> **Instructions to follow**
Exactly the lines from the beginning of the material to the line with "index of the" are to be repeated, both ends included.
++++
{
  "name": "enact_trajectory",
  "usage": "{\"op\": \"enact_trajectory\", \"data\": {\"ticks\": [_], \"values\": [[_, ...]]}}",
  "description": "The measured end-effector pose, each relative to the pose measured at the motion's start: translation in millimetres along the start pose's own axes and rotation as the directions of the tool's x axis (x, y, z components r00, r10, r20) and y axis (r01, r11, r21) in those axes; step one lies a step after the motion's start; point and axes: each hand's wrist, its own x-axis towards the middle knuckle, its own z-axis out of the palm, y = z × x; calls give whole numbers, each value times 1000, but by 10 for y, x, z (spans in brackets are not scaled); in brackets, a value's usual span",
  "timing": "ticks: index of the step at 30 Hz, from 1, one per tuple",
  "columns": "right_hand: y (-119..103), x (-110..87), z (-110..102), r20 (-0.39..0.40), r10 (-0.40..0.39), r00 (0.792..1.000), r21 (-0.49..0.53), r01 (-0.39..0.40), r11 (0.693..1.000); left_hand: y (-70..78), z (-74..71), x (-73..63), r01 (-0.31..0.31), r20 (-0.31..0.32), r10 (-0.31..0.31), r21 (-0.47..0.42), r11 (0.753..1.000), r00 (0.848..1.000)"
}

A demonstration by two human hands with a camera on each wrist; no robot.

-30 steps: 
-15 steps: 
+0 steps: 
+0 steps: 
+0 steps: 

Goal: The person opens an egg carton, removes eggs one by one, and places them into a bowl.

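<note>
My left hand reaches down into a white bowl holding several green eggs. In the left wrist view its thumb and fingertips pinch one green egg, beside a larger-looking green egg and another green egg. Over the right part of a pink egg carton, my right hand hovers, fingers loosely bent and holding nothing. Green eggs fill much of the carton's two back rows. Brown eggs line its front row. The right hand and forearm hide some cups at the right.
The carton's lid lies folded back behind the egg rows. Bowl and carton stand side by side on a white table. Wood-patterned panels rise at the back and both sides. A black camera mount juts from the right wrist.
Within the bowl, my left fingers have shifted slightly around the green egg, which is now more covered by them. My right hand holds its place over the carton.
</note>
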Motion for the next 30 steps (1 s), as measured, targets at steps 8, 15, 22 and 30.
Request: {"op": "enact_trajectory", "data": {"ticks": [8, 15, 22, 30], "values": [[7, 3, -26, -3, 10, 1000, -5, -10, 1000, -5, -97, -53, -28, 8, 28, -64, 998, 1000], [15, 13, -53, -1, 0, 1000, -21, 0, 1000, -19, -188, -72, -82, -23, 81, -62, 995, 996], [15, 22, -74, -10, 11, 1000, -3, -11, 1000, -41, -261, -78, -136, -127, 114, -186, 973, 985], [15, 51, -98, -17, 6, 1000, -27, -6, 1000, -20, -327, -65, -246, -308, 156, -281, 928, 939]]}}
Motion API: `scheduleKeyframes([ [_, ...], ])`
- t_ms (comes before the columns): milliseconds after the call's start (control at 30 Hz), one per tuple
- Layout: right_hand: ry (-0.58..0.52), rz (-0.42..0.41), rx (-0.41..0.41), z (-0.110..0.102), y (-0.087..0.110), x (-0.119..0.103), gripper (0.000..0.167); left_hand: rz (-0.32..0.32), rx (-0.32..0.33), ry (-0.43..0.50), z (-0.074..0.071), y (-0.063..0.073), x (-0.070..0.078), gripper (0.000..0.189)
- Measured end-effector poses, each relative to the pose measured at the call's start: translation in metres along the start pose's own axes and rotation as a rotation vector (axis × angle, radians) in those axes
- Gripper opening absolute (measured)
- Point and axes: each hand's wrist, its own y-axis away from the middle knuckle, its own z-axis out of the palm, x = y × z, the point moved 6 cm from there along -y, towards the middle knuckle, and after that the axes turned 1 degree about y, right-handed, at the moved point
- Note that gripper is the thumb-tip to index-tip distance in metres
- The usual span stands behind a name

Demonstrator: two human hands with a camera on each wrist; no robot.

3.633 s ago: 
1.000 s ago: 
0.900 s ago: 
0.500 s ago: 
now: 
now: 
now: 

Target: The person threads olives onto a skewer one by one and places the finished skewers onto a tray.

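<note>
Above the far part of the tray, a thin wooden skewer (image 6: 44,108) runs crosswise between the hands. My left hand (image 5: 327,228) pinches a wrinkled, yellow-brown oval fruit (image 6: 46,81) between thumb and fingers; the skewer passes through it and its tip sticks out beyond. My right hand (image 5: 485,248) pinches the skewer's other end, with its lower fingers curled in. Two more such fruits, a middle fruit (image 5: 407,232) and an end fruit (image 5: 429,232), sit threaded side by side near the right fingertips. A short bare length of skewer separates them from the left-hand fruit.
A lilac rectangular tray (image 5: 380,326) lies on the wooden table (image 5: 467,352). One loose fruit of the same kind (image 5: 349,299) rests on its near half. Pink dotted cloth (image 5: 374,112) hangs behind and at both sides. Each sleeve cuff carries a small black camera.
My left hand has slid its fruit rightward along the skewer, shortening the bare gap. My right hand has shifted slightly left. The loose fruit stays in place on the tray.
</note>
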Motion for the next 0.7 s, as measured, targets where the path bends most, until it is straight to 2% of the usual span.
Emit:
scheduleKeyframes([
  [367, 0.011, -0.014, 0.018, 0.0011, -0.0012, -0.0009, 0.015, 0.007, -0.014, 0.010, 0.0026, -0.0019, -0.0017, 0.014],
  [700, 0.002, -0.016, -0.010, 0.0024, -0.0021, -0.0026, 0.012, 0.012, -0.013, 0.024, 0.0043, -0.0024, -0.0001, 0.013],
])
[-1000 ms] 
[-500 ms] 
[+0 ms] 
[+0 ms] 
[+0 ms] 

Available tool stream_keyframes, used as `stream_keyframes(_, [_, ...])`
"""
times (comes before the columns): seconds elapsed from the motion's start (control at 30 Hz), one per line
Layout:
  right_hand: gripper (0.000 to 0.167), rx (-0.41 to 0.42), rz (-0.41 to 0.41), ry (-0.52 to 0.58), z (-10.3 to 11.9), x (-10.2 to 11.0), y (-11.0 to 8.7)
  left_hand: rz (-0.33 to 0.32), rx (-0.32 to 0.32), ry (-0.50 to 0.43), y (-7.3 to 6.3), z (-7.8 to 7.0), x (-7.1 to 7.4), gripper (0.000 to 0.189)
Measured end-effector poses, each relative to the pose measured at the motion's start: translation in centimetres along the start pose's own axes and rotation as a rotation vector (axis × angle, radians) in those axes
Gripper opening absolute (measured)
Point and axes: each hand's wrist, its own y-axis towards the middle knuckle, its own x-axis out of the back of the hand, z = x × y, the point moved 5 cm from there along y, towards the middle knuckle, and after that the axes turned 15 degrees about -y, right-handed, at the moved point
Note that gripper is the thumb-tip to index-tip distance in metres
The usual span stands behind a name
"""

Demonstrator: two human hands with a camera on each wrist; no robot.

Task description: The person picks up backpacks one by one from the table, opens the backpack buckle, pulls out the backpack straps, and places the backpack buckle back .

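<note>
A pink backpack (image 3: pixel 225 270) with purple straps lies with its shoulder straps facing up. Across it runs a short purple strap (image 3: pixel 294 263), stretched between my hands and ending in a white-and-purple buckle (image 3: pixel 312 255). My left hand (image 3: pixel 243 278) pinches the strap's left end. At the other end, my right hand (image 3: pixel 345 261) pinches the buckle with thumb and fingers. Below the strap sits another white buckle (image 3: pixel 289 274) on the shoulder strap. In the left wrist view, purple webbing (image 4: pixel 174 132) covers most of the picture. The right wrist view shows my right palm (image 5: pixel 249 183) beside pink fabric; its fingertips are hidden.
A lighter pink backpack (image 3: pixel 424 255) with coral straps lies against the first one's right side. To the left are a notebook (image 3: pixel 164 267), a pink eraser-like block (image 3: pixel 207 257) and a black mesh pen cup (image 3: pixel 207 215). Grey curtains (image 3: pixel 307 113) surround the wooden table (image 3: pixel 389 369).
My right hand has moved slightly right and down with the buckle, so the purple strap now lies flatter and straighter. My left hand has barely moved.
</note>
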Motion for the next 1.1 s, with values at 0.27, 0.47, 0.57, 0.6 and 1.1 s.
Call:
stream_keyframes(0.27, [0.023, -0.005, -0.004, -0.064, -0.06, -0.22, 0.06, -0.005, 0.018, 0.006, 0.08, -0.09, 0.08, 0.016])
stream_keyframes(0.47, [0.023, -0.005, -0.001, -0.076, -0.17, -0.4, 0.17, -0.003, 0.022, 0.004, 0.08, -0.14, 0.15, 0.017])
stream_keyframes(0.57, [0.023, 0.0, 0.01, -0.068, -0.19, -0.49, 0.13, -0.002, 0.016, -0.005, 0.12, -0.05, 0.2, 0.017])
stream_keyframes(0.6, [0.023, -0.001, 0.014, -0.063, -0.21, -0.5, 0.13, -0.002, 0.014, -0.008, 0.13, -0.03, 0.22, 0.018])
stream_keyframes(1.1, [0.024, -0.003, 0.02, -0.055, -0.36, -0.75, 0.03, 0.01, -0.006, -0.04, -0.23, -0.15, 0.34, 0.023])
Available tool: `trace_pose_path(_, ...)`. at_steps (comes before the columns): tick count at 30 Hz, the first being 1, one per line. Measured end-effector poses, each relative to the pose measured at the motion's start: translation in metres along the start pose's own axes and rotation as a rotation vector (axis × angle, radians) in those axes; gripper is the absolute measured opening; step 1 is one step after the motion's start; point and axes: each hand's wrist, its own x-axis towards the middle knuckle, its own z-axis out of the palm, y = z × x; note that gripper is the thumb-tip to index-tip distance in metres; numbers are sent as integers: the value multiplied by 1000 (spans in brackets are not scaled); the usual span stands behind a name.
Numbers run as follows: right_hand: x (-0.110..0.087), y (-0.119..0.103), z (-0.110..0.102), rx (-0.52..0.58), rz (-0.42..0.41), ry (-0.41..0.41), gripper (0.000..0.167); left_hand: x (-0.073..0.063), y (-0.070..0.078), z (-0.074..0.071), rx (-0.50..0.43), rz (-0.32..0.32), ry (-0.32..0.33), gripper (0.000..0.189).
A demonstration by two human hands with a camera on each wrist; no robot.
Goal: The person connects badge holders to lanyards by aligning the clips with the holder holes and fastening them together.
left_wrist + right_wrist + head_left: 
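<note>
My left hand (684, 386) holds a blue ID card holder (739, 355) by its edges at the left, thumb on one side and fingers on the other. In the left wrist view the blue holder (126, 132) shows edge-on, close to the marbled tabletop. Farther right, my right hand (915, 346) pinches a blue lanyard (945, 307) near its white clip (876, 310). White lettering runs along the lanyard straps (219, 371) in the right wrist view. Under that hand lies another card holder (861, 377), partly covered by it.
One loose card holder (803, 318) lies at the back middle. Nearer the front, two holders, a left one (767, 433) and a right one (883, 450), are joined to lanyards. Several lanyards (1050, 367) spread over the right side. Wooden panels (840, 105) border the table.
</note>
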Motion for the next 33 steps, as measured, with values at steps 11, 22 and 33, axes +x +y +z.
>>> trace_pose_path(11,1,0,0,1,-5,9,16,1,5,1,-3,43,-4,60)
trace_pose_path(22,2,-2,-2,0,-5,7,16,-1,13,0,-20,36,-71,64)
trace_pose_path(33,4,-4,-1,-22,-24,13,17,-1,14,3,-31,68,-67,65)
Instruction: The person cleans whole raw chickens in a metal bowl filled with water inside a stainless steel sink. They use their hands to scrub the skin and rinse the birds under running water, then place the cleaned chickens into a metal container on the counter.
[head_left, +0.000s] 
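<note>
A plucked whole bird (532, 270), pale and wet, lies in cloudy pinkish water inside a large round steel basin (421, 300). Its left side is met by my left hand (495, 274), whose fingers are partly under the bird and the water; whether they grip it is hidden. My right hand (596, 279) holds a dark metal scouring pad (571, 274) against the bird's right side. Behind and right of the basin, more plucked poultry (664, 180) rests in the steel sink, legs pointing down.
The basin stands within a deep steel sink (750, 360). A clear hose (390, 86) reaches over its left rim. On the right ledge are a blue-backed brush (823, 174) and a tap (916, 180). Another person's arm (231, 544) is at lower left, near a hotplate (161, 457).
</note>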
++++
> **Worked solution**
{
  "name": "enact_trajectory",
  "usage": "{\"op\": \"enact_trajectory\", \"data\": {\"ticks\": [_], \"values\": [[_, ...]]}}",
  "description": "The measured end-effector pose, each relative to the pose measured at the motion's start: translation in millimetres along the start pose's own axes and rotation as the directions of the tool's x axis (x, y, z components r00, r10, r20) and y axis (r01, r11, r21) in those axes; step one lies a step after the motion's start; point and axes: each hand's wrist, its own x-axis towards the middle knuckle, its own z-axis out of the palm, y = z × x; calls give whole numbers, each value times 1000, but by 10 for y, x, z (spans in brackets are not scaled); in brackets, a value's usual span",
  "timing": "ticks: index of the step at 30 Hz, from 1, one per tuple",

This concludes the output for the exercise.